Se heurter à quelque chose, s'opiniâtrer, s'obstiner. S'aheurter à un sentiment, à une opinion.
Elle ne s'était jamais aheurtée à les défendre , J. J. ROUSS. , Hél. VI, 11
Mais [elle] s'aheurte où sans plus quelque appât la convie , RÉGNIER , Sat.
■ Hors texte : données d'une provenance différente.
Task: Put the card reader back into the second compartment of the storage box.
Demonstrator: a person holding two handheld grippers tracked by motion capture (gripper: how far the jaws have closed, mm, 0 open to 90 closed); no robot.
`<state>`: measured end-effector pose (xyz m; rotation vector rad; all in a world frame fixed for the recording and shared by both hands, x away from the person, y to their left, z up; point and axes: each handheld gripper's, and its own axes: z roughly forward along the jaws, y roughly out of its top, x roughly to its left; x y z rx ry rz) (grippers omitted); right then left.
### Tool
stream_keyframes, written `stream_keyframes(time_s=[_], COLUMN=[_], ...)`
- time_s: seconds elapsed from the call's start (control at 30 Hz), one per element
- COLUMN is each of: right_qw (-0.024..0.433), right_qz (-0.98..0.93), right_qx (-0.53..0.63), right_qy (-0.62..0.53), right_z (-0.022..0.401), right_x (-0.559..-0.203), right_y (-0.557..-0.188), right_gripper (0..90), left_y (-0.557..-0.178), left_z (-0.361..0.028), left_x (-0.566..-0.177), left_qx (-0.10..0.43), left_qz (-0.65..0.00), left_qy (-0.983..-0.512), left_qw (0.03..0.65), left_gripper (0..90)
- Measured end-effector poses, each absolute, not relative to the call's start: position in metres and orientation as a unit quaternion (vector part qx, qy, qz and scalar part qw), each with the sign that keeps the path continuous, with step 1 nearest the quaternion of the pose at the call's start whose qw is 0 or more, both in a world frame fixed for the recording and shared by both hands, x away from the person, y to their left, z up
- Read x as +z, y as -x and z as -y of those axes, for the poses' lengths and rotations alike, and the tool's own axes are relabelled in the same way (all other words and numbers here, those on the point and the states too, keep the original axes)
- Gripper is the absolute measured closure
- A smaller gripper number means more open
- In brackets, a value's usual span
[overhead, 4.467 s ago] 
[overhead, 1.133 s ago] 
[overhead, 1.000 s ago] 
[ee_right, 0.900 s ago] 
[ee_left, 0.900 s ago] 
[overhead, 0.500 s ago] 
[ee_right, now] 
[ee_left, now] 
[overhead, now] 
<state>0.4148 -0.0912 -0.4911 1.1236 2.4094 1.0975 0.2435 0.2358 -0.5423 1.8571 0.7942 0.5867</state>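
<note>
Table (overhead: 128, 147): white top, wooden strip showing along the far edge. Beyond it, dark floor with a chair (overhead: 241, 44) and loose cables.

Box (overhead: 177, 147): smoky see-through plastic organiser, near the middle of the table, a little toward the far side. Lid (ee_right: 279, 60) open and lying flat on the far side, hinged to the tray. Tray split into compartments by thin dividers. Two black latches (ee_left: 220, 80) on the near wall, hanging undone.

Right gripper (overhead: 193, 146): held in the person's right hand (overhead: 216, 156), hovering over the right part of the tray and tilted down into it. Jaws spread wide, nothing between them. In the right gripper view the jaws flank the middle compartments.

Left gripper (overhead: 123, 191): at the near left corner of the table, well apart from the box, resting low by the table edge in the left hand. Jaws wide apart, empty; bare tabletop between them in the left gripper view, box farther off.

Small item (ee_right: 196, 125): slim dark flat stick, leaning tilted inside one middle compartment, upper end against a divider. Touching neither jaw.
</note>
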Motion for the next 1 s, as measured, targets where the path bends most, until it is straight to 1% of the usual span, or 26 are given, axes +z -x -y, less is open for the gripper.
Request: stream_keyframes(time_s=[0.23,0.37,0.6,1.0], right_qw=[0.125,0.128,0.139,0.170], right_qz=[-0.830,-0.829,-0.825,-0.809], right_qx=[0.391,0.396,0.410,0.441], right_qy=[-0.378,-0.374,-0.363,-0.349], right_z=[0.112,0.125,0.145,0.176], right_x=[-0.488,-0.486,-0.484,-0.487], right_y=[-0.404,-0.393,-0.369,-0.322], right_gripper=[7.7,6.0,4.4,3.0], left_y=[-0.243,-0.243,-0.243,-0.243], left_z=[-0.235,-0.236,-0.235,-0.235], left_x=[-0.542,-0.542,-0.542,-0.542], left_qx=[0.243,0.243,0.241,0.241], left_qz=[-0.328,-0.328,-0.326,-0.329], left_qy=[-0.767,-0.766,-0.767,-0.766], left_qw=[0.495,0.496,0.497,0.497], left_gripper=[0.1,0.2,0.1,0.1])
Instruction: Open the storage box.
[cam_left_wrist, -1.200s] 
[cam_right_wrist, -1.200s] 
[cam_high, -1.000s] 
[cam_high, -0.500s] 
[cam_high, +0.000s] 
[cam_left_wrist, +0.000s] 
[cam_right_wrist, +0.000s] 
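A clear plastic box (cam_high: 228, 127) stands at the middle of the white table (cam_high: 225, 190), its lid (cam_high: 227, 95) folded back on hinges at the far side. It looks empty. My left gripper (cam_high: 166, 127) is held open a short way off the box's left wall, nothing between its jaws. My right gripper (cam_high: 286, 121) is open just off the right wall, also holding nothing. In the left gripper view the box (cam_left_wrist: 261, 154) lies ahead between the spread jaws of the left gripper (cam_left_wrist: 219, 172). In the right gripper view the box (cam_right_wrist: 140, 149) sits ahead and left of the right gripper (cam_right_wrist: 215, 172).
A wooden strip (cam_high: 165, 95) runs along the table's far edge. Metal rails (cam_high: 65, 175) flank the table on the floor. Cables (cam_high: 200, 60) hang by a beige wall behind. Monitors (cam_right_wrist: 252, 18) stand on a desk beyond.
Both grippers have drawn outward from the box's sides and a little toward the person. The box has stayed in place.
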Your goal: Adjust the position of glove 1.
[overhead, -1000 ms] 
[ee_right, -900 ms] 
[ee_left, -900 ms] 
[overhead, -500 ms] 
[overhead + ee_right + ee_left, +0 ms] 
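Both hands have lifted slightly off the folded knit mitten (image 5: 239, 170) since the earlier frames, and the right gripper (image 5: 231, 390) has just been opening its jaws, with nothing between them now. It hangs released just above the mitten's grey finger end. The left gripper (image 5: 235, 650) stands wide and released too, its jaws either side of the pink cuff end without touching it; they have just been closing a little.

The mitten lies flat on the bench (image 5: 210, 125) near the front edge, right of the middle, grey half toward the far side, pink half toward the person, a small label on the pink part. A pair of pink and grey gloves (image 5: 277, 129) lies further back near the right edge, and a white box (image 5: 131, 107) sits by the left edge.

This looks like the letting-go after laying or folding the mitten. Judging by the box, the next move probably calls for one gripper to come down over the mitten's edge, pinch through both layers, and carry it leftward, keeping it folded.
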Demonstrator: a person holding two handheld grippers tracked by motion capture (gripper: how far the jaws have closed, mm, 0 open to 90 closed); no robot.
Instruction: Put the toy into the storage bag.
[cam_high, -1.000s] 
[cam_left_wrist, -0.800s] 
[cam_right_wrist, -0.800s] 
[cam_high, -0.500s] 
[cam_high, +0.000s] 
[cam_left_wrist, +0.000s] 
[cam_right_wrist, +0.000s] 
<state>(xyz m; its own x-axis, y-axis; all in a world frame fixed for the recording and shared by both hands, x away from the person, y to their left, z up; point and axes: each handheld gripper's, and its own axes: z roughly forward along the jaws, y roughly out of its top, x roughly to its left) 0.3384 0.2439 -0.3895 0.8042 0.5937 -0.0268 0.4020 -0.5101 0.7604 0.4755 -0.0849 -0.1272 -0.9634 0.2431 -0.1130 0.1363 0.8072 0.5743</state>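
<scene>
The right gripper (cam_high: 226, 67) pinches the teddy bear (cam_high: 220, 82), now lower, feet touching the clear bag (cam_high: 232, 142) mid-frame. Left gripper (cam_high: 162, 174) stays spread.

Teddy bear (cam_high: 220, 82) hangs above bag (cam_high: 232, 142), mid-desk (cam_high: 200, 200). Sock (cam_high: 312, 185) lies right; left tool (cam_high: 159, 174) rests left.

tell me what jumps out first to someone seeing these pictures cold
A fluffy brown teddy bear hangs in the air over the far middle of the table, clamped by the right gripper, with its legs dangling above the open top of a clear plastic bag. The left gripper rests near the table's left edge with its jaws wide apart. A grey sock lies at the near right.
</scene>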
IX
Sans cela on ne se serait pas aheurté à J. C. , PASC. , Proph. 24
XIIIe s.
Je cuide estre mescreant, pource que je ne puis mon cuer ahurter à ce que je croie ou sacrement de l'autel , JOINV. , 197
XVe s.
Quant [les sujets] reçoivent familiarités Des souverains, ils en sont ahurtés à faire moins devoir, obedience , E. DESCH. , Comment les roys et les princes etc.
XVIe s.
Gardons nous sur toutes choses de ce rocher, auquel on ne peut ahurter sans malencontre , CALV. , Instit. 775
Il vault mieulx prester au coup, que, s'aheurtant à ne rien relascher, donner occasion à.... , MONT. , I, 126
Les plus aheurtez à cette si juste persuasion de l'immortalité , MONT. , II, 305
Il y en a de si aheurtez en leurs opinions, que.... , LANOUE , 480
Depuis il passa oultre le devoir et s'aheurta trop opiniastrement à vouloir empescher l'accroissement de Scipion , AMYOT , Fab. 51
Ceulx qui se aheurtent obstinéement à leurs opinions, et ne se veulent jamais accommoder à autruy, demeurent à la fin tous seuls , AMYOT , Cor. 20
Le roi fut conseillé d'eluder ces demandes, au lieu de s'y ahurter , D'AUB. , Hist. II, 107
Ces puissantes familles animées et aheurtées l'une contre l'autre, sans espoir de reconciliation , Satyr. Mén. p. 119
À (voy. à) et heurter ; picard, ahurter.